Inga Willd., Gattung der Leguminosen, große Sträucher oder Bäume, mit einfach gefiederten Blättern, 2–5 oder 6 Paare breiten Fiederblättchen und oft geflügeltem Blattstiel, weißen oder gelblichen, oft sehr großen filzigen Blüten, zu kugeligen Dolden oder Köpfchen oder eiförmigen, bisweilen verlängerten Ähren vereinigt, die einzeln oder gebüschelt in den Blattachseln oder in gedrängten Rispen an den Zweigenden stehen. Die Hülsen sind lineal, gerade oder etwas gekrümmt, flach, vierkantig oder fast stielrund, meist mit verdickten Nähten und süßem Fruchtbrei.
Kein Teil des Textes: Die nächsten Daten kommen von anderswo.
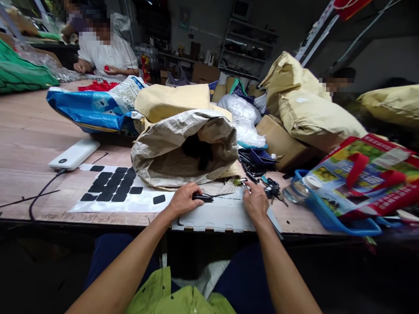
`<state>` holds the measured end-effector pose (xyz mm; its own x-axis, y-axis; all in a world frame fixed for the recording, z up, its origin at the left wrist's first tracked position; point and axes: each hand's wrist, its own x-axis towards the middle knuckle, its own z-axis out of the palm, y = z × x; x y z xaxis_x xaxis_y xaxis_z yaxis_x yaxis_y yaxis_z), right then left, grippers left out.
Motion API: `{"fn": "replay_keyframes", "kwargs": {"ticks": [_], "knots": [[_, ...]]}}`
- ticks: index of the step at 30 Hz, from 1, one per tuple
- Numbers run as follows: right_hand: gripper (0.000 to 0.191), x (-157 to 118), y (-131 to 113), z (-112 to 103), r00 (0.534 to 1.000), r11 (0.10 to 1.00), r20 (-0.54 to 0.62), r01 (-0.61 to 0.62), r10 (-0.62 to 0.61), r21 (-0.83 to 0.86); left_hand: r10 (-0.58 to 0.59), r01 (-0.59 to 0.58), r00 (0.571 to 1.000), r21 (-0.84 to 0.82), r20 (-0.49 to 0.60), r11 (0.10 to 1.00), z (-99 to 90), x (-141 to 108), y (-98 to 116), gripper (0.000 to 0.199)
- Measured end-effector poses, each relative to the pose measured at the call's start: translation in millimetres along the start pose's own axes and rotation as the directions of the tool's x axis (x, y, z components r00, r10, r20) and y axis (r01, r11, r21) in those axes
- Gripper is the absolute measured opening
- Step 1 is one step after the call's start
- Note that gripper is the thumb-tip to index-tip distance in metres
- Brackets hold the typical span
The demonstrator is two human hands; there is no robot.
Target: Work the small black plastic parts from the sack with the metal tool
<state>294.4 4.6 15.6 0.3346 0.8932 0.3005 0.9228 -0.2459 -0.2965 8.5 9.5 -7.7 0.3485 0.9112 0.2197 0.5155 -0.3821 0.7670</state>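
Near the table's front edge, my left hand [186, 199] is closed around small black pieces [203, 198] that stick out to the right of its fingers. To the right, my right hand [255, 201] grips a small metal tool [246, 186] with a yellowish part at its tip. Between and below the hands lies a grey board [216, 216] with a notched front edge. Just behind the hands, an open paper sack [157, 152] lies on its side, with dark contents inside. Left of my left hand, a white sheet [144, 203] carries rows of black rounded squares [114, 185].
A white power bank [74, 155] with a cable is at left, a blue and white bag [94, 109] behind it. Black parts [253, 163], keys [278, 194], a glass jar [299, 189] and a blue basket [330, 220] are at right. A person [108, 54] sits across the table.
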Motion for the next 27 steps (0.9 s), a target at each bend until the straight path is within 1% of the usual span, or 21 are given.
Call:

Gegen 140 Arten im tropischen und südlichen subtropischen Amerika und Westindien. I. vera Willd., ein mittelamerikanischer und westindischer Baum, besonders häufig auf Jamaika und Trinidad, hat über 15 cm lange, gekrümmte Früchte, deren süßes Mark als Abführmittel benutzt wird. Das Holz ist als Cuba-Grenadille, Kokosholz im Handel. Die Rinde dient zum Gerben und Färben. I. spectabilis Willd., ein schöner, großer Baum auf Panama, wird seiner oft über 60 cm langen Früchte halber auch in Neugranada kultiviert und liefert wohlschmeckendes Fruchtmus. I. Marthae Spr., auf den westindischen Inseln und im nördlichen Chile, hat sehr gerbsäurereiche (bis 70 Proz.) Früchte (Algarobilla), die zum Färben benutzt werden. I. biglobosa Willd. (Parkia africana R. Br., Dourabaum), im tropischen Afrika, liefert mehlige, bitter, aber nicht unangenehm schmeckende Samen (Kaffee vom Sudân), die von den Negern geröstet, zerrieben und zu schokoladeartigen Kuchen verarbeitet werden. Die unreifen, knoblauchartig riechenden Samen werden, wie die Blätter, roh und gekocht gegessen und sollen faulem Wasser den unangenehmen Geschmack nehmen. Der süßen Hülsen (Packai) halber wird I. Feuillei DC. in Peru und I. edulis Mart. (Ingasipo), die von Zentralamerika bis Nordbrasilien vorkommt, in Südbrasilien kultiviert.